Could you report every line from the entries that includes the word "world"?
(Dataset content)
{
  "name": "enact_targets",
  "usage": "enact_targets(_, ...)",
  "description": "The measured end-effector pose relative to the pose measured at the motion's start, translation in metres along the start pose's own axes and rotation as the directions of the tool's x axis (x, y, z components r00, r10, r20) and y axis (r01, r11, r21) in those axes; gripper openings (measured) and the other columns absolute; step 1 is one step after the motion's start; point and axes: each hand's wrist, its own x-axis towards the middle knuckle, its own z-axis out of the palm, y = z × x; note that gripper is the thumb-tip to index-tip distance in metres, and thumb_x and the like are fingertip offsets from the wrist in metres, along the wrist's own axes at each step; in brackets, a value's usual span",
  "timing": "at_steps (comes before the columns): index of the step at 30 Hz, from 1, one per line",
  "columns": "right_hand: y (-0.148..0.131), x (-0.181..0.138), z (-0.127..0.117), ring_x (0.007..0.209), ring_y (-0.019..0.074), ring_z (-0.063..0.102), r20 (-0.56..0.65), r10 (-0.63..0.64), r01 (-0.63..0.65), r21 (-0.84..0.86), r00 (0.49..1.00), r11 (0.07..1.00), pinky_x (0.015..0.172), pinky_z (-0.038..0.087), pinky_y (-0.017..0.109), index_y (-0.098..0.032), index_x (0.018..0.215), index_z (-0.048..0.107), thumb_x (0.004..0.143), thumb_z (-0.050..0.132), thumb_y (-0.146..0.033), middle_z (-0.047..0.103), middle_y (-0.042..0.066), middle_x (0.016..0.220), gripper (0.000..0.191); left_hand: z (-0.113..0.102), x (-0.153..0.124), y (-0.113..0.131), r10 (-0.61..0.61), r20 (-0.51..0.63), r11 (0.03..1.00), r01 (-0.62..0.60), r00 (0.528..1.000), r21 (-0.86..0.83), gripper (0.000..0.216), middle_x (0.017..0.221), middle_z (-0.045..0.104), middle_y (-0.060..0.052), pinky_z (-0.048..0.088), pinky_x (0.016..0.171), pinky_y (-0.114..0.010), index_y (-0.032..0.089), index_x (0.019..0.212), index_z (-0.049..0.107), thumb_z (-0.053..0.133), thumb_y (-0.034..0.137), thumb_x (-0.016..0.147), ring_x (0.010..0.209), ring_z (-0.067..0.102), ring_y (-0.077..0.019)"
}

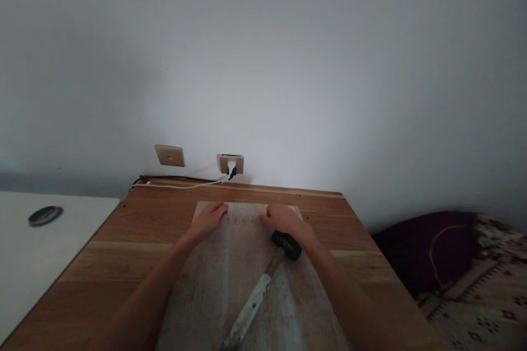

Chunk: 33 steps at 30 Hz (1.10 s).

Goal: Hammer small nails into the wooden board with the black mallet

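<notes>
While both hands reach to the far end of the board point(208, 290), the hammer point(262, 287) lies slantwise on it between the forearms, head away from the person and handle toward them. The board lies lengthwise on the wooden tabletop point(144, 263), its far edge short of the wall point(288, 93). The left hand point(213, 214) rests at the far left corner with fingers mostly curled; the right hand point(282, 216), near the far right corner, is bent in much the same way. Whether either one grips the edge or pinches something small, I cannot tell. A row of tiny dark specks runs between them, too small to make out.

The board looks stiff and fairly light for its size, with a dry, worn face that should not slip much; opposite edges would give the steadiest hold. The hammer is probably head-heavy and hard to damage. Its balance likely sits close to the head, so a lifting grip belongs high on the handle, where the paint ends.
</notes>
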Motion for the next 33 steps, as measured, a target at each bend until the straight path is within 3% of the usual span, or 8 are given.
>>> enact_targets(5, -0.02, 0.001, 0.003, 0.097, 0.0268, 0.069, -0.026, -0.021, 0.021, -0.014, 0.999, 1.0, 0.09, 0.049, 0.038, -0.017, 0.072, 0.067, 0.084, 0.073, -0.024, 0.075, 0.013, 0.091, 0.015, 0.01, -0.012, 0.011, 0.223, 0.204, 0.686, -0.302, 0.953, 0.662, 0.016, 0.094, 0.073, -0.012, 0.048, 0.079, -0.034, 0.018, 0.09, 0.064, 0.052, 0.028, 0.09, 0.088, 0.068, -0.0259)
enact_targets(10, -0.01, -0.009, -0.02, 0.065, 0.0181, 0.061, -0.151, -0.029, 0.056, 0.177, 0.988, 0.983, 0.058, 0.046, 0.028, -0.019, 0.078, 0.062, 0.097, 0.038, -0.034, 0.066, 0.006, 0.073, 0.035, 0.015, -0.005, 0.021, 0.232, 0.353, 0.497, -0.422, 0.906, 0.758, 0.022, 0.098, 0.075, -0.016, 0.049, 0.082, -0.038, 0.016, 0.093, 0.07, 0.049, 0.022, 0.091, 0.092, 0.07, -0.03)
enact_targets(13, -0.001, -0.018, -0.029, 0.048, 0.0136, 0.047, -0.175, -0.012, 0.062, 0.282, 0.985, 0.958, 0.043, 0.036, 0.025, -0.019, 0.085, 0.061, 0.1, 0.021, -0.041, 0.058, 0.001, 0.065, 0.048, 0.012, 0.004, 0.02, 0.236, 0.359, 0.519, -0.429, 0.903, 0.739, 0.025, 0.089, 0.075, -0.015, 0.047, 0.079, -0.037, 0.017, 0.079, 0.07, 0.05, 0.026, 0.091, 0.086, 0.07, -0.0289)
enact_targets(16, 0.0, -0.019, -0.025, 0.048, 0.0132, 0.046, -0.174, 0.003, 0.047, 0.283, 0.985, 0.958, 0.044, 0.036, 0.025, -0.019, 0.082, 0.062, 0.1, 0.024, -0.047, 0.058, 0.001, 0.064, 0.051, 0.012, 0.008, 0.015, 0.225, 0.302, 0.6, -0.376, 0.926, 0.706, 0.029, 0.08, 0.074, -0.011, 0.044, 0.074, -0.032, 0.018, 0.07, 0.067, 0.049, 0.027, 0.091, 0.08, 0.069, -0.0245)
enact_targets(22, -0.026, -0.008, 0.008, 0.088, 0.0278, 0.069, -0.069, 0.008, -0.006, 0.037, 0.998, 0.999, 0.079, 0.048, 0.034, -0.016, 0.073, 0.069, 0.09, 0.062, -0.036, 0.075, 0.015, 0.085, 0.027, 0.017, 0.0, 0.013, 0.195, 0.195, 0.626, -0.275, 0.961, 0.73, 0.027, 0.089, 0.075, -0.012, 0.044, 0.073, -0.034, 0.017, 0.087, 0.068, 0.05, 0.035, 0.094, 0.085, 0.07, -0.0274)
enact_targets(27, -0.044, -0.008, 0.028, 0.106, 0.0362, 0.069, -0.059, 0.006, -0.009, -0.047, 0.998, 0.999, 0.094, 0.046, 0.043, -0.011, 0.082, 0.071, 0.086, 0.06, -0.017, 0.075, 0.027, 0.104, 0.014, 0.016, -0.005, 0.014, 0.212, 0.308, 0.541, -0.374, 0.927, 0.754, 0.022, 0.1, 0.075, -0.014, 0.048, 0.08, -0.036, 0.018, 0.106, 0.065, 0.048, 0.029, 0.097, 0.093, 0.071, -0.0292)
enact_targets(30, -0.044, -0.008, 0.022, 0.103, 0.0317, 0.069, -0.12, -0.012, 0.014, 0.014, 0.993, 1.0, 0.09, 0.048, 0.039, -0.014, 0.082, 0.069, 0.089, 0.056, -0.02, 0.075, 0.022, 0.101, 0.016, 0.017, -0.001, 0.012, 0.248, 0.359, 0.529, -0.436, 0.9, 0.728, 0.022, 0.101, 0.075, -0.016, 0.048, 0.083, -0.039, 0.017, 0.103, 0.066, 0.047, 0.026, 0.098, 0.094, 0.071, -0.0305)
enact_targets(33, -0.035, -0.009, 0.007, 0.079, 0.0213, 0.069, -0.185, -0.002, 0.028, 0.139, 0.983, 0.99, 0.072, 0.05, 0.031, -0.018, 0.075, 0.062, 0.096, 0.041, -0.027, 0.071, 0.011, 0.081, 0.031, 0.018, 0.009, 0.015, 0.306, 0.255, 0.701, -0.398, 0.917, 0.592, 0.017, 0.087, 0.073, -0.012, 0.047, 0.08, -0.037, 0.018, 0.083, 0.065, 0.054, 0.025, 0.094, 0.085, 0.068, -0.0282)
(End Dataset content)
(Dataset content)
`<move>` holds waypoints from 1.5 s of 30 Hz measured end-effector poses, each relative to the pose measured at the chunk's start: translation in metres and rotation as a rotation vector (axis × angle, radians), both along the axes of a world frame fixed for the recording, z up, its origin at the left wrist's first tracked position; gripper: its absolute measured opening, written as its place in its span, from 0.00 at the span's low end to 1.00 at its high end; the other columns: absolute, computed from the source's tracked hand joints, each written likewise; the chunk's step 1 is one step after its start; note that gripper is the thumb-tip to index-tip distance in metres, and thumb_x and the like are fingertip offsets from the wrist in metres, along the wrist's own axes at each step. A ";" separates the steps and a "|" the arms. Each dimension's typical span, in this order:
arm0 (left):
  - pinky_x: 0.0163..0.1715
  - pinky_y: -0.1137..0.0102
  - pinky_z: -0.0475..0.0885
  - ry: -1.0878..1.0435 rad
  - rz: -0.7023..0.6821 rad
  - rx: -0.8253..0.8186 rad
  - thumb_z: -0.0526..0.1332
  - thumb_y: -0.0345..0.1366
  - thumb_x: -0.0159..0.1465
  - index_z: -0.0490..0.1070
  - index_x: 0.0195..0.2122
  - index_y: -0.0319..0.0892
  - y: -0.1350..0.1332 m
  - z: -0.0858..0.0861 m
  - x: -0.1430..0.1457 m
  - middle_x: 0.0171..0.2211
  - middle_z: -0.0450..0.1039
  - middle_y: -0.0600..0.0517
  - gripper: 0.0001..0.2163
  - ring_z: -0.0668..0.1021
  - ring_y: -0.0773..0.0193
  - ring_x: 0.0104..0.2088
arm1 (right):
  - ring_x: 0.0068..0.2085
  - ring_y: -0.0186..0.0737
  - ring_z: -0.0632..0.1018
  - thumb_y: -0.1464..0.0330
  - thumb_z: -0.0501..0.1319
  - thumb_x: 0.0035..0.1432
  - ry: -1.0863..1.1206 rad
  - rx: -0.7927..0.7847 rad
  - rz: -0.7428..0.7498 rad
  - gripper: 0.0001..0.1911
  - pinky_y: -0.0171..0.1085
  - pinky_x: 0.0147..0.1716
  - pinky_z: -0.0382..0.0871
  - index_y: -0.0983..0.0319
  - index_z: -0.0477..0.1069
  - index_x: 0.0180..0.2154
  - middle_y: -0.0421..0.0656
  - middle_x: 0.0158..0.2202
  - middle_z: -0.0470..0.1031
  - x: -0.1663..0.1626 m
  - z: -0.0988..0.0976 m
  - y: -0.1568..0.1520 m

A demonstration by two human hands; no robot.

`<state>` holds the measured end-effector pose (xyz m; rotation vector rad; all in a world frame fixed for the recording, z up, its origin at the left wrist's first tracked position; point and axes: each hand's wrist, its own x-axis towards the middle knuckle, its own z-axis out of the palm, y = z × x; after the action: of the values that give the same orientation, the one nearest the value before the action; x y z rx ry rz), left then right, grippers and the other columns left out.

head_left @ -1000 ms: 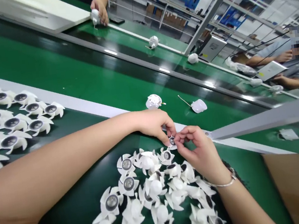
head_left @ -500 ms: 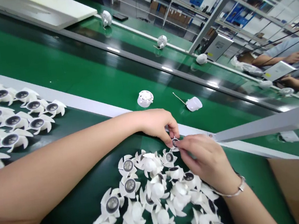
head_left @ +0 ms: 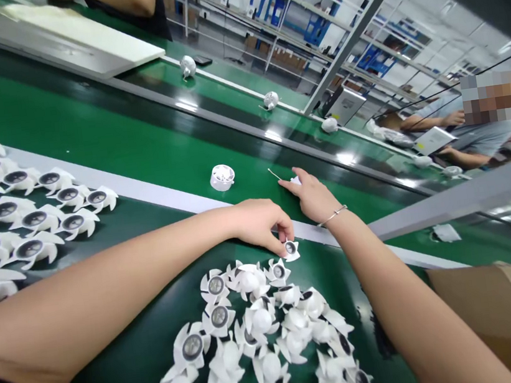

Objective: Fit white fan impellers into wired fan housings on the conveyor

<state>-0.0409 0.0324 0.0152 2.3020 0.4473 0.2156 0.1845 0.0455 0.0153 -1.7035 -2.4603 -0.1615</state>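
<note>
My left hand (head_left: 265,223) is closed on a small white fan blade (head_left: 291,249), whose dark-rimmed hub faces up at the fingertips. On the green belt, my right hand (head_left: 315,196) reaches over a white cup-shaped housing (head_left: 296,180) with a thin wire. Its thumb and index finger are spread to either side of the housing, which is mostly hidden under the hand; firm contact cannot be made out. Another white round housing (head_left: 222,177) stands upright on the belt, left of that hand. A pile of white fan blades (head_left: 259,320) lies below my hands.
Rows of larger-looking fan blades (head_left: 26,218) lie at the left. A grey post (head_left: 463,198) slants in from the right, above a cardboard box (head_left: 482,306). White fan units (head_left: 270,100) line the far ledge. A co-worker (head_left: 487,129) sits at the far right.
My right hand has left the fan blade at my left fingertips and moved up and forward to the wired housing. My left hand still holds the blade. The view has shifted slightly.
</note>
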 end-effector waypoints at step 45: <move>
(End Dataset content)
(Output for this exercise):
`<move>` holds waypoints from 1.5 s of 30 Hz measured end-effector poses, each relative to the pose measured at the chunk's start: translation in metres and rotation as a rotation vector (axis × angle, radians), both along the axes of a world frame fixed for the recording, z up, its origin at the left wrist's first tracked position; gripper: its absolute measured opening, written as its place in its span, from 0.00 at the span's low end to 1.00 at its high end; the other columns: absolute, computed from the source's tracked hand joints, each written likewise; the chunk's step 1 is one step after its start; note that gripper is the thumb-tip to index-tip distance in metres, and thumb_x and the like are fingertip offsets from the wrist in metres, along the wrist's own axes at each step. A ";" separates the steps and a "|" the arms. Each dimension's typical span, in this order:
`<state>` holds the measured end-effector pose (xyz m; rotation vector rad; all in a world frame fixed for the recording, z up, its origin at the left wrist's first tracked position; point and axes: each hand's wrist, its own x-axis towards the middle knuckle, its own z-axis out of the palm, y = z × x; after the action: of the values that give the same orientation, the one nearest the value before the action; x y z rx ry rz), left then right, grippers and the other columns left out.

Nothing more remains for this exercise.